▸ YOUR OBJECTIVE: Beneath this instruction is a listing. Transcribe from it only the stretch from the line with "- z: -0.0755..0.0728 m" through the line with "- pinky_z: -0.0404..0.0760", both end lines included, exactly as written.
——
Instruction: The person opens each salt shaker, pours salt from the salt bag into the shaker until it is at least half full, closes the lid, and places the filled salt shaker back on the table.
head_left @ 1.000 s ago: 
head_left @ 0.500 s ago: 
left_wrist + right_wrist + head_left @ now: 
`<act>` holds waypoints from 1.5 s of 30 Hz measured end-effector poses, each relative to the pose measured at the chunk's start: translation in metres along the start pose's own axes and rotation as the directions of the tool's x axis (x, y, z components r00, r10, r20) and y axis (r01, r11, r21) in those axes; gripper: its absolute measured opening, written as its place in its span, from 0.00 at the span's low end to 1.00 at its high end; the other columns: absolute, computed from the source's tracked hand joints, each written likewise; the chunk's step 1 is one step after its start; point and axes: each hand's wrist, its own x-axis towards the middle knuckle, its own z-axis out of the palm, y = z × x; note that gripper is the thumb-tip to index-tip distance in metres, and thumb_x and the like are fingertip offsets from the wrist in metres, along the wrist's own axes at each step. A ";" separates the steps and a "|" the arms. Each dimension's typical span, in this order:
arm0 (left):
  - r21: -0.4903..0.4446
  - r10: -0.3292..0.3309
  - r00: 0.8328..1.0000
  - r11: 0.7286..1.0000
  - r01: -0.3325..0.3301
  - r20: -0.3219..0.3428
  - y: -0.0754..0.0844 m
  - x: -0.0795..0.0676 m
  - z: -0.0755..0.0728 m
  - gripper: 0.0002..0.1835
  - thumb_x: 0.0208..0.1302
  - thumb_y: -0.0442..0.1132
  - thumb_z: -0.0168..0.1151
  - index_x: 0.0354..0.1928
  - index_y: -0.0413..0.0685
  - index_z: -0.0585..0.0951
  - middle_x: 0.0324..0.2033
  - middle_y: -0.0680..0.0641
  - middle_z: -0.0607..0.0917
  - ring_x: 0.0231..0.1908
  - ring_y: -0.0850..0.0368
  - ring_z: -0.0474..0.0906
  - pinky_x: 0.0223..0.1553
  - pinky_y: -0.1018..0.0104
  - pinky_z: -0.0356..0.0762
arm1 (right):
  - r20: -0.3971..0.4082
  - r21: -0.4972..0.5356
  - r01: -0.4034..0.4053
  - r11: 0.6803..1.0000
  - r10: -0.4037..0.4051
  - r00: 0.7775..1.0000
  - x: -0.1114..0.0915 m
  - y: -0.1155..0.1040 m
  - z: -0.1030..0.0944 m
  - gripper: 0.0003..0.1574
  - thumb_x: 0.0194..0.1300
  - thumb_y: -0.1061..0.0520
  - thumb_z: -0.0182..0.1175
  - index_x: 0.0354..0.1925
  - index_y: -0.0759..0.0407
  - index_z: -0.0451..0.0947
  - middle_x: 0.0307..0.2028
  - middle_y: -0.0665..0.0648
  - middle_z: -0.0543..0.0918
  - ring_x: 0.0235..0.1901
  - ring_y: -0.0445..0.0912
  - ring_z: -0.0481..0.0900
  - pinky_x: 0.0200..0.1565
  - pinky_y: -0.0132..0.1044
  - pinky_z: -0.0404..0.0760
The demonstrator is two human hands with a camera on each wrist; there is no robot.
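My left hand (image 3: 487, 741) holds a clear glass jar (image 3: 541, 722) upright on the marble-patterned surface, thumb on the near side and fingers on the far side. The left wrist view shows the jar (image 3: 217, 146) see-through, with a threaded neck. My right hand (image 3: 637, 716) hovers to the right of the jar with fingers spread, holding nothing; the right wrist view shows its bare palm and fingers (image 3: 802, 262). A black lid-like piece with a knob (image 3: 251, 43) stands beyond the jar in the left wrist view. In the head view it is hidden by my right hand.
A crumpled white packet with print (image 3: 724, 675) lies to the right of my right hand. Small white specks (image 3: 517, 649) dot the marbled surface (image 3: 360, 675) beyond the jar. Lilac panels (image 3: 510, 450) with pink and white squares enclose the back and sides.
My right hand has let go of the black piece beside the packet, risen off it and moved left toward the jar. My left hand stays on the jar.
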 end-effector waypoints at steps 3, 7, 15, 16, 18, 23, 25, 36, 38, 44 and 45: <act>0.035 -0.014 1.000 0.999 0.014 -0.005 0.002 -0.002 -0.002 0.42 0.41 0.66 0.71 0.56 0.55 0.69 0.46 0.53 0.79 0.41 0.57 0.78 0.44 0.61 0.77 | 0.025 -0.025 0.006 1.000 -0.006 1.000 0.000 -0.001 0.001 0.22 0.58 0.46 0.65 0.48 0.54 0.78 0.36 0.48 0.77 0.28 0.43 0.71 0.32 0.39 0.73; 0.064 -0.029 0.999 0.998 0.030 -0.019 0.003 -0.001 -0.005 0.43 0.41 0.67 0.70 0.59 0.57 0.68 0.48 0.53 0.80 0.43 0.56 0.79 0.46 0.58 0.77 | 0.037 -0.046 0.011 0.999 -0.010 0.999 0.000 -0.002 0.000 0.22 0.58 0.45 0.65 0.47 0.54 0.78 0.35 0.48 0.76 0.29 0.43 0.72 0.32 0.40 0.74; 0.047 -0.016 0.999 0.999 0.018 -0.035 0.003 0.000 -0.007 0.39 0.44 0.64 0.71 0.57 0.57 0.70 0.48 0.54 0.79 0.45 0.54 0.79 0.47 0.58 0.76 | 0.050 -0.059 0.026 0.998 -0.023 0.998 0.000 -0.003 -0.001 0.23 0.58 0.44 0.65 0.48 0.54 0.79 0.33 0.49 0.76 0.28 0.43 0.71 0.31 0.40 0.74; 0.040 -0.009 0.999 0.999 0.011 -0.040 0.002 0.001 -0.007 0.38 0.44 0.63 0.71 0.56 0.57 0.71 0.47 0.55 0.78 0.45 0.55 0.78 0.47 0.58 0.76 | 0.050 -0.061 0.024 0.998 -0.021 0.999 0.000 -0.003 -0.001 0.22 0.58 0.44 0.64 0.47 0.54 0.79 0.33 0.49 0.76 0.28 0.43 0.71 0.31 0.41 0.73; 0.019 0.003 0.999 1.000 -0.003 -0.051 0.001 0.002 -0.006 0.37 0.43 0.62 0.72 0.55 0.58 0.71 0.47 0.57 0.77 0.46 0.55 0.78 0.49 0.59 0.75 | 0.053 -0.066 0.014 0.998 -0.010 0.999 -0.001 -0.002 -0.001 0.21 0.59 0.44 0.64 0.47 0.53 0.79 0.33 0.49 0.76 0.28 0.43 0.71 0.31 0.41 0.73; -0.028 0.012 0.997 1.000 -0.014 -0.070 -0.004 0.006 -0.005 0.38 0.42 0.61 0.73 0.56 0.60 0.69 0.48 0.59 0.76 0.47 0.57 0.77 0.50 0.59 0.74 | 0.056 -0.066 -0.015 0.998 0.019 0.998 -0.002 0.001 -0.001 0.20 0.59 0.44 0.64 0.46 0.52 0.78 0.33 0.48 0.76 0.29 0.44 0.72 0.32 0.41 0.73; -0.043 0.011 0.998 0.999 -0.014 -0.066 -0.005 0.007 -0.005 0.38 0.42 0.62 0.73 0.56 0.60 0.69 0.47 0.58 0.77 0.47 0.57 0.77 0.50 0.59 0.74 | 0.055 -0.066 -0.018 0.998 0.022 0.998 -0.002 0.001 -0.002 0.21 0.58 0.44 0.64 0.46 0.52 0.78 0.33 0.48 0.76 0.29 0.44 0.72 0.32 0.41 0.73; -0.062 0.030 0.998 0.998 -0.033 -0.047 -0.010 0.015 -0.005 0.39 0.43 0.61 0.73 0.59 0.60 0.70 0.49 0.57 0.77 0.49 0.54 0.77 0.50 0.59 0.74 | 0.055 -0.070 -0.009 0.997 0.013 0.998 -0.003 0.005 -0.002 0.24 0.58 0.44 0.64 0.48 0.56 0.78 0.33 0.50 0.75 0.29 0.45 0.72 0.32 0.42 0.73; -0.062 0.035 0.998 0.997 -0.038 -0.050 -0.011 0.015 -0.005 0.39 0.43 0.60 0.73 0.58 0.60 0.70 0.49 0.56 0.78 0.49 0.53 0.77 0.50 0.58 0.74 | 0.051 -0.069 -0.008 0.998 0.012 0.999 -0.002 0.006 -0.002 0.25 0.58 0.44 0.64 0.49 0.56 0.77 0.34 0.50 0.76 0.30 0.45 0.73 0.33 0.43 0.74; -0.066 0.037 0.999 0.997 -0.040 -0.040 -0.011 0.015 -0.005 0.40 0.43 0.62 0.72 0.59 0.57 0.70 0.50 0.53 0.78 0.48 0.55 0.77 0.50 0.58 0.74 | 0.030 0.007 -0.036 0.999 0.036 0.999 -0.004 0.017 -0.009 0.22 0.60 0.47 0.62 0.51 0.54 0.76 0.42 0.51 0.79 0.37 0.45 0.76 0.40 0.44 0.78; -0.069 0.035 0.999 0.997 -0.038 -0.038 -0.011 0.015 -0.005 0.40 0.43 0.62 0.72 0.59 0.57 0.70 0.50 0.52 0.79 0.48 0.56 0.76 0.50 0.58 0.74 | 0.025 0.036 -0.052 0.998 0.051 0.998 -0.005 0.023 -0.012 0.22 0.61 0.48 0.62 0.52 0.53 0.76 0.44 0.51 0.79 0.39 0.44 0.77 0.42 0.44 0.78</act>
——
▸ WRITTEN ANSWER:
  - z: -0.0755..0.0728 m
  - gripper: 0.0002..0.1835
  - thumb_x: 0.0208..0.1302
  - thumb_y: -0.0442..0.1132
  - thumb_z: -0.0168..0.1151
  - index_x: 0.0354..0.1928
  - index_y: -0.0413..0.0685
  - index_z: -0.0585..0.0951
  - middle_x: 0.0324..0.2033
  - middle_y: -0.0680..0.0641
  - middle_z: -0.0607..0.0917
  - ring_x: 0.0231..0.1908
  - ring_y: -0.0850..0.0368
  - ring_z: -0.0474..0.0906
  - pinky_x: 0.0223..0.1553
  - pinky_y: -0.1018..0.0104
  - pinky_z: -0.0356..0.0762
arm1 (right):
  - r20: -0.3971..0.4082
  - r21: -0.4972..0.5356
  - r01: -0.4034..0.4053
  - r11: 0.6803..1.0000
  - r10: -0.4037..0.4051
  - r00: 0.7775..1.0000
  - x: -0.1114..0.0915 m
  - y: -0.1155..0.1040 m
  - z: -0.1030..0.0944 m
  - gripper: 0.0003..0.1574
  - thumb_x: 0.0194..0.1300
  - thumb_y: -0.1061..0.0520
  - thumb_z: -0.0182..0.1175
  - index_x: 0.0354..0.1925
  - index_y: -0.0759..0.0407
  - index_z: -0.0451..0.0947
  - middle_x: 0.0307..0.2028
  - middle_y: -0.0665..0.0648
  - middle_z: -0.0543..0.0918
  - ring_x: 0.0235..0.1901
  - ring_y: -0.0445..0.0912
  - ring_z: -0.0481..0.0900
  - pinky_x: 0.0200..0.1565
  - pinky_y: -0.0132..0.1044
  - pinky_z: -0.0404..0.0760

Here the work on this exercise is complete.